NGST History: 1989-1994
The Early Years
1989
In 1989 Riccardo Giacconi, then director of STScI, realizing
that large space science projects take about 20 years from
first development to launch, suggested that a workshop should
be held about a followup to HST. The Next Generation Space
Telescope Workshop, organized by Garth Illingworth and Pierre
Bely was hosted by STScI with support from NASA/Goddard. It
focused on the science drivers and technical capabilities of
an HST follow-up telescope at the end of the HST lifetime,
which was then estimated to be 2005. An obvious science driver
was studying galaxies at high redshift, which was at that time
a redshift of about 1.
At the end of the workshop, it was proposed that NASA should
investigate the feasibility of an 8m passively cooled near-IR
telescope, in a high earth orbit, or a similar telescope based
on the moon.
1990
The discovery of thespherical aberration problem of the Hubble
Space Telescope's primary mirror
effectively stopped all development of the NGST. NASA encountered a
number of other problems at the same time. While all effort was
put into fixing HST and working around the spherical aberration
problem, nobody dared think about the long term future.
1993
The Association of Universities for Research in Astronomy
Inc. (AURA) and NASA chartered the
"HST and Beyond"
committee, chaired by Alan Dressler, to consider the needs of
the astronomical community after the nominal mission lifetime
of HST, ending in 2005. The committee came up with three
recommendations:
- Extend the lifetime of HST to 2010 to allow a overlap and
smooth transition to the new telescope,
- Study the feasibility of a 4m space telescope in a low
background orbit,
- Support science based on the Origins theme,
i.e. investigations that seek to understand the formation processes
of galaxies, stars, planets and life.
Motivation for the visiting time when galaxies were
young slogan of the report came from deep HST images that
still clearly showed structure in cluster galaxies at a redshift
of 0.4, even with spherical aberration.
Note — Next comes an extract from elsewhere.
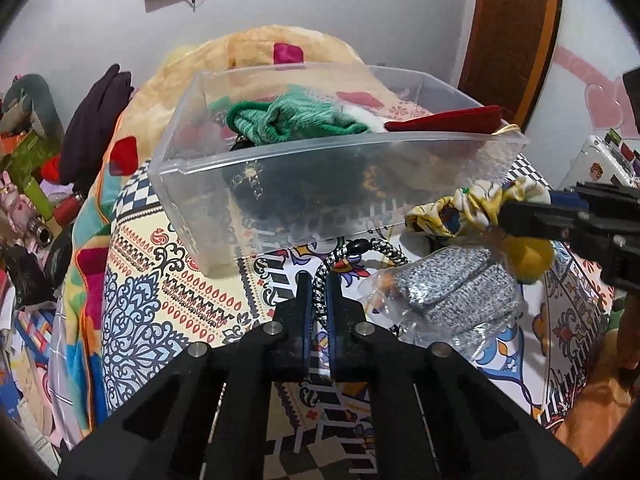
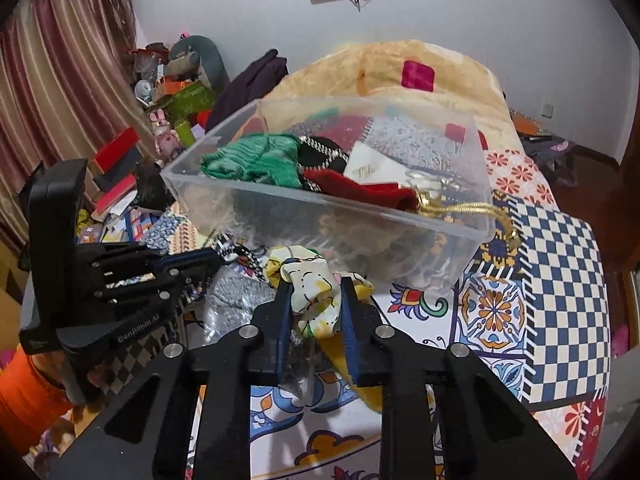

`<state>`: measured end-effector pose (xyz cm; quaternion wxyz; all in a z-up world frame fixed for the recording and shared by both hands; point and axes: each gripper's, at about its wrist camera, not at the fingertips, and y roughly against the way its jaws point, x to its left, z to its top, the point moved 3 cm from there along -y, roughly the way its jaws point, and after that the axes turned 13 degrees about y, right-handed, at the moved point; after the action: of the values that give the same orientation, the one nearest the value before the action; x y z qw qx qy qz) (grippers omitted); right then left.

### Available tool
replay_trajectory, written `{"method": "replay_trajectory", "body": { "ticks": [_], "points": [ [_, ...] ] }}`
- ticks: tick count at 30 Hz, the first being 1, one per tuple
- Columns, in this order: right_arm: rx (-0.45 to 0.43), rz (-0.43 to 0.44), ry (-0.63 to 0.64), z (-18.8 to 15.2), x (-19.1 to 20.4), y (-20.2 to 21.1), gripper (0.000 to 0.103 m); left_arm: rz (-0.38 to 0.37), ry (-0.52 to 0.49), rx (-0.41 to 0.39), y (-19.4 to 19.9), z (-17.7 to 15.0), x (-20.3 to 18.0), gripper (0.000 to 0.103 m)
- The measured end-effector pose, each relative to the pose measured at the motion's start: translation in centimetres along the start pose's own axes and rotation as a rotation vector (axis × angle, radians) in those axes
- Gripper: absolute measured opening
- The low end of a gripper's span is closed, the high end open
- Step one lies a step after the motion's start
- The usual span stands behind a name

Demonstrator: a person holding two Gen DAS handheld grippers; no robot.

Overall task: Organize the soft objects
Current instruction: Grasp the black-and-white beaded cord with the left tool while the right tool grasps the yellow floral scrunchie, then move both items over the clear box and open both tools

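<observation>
Left gripper (image 1: pixel 318 280) clamped on black-and-white braided cord (image 1: pixel 362 254); right gripper (image 2: pixel 314 294) clamped on yellow-white printed fabric scrunchie (image 2: pixel 308 280), near clear plastic bin (image 2: pixel 460 236).

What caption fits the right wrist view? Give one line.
Right gripper clamps a yellow-print scrunchie before the clear plastic bin.

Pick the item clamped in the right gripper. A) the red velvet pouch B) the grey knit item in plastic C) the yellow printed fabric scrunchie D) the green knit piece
C: the right gripper pinches the yellow printed fabric scrunchie in front of the clear bin.
</observation>
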<state>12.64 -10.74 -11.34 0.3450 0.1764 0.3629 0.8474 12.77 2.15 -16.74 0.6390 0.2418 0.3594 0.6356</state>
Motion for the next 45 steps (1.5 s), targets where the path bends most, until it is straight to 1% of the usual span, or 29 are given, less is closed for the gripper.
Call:
{"method": "replay_trajectory", "body": {
  "ticks": [4,6,18,23,28,31,34,38,42,45],
  "points": [
    [-0.039,-0.008,0.020,0.6,0.4,1.4,0.019,-0.022,0.015,-0.027,1.5,-0.3,-0.1,0.005],
    [-0.061,-0.014,0.028,1.0,0.5,2.2,0.019,-0.028,0.017,-0.055,2.8,0.0,-0.2,0.005],
    [-0.190,-0.054,0.070,3.4,1.2,6.7,0.019,-0.091,0.024,-0.229,9.5,3.4,-1.0,0.005],
    [-0.253,-0.082,0.084,4.8,0.9,8.4,0.019,-0.111,0.033,-0.288,11.2,5.3,-1.3,0.005],
    [-0.302,-0.117,0.085,6.5,-0.1,8.8,0.019,-0.119,0.039,-0.330,11.5,7.3,-1.6,0.005],
    [-0.308,-0.131,0.085,7.2,-0.6,8.3,0.019,-0.120,0.044,-0.330,10.8,8.4,-1.5,0.005],
    [-0.297,-0.141,0.084,7.7,-1.1,7.2,0.019,-0.123,0.055,-0.312,9.4,9.3,-1.1,0.005],
    [-0.248,-0.142,0.078,7.7,-2.1,4.6,0.019,-0.113,0.058,-0.282,7.2,10.3,-0.9,0.005],
    [-0.193,-0.147,0.066,7.4,-3.1,2.1,0.019,-0.114,0.066,-0.220,4.2,10.9,-0.6,0.005],
    [-0.147,-0.150,0.056,6.8,-4.0,0.1,0.019,-0.115,0.071,-0.175,2.2,10.8,-0.4,0.005]
  ]
}}
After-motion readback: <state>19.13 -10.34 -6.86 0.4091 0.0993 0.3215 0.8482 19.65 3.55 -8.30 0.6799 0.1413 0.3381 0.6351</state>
Furthermore, there
were strong indications that galaxies were visible in these
images out to redshifts of a few. This had not been expected
of the 2.4m Hubble Telescope, extrapolating ground based
experience of galaxies extended over 1 arcsec or more to high
redshift. Galaxies turned out to be more compact and have more
structure, therefore they could be resolved to very high redshift
with HST, as the Hubble Deep Fields
later showed. This opened up investigations of much higher
redshift galaxies and indeed opened up the possibility of visiting time when the galaxies where young.
1994
Based on these developments, a space telescope was proposed
called "Hi-Z", which had a monolithic 4m mirror, was
still fully baffled and was envisioned to be in a 1x3 AU elliptical orbit.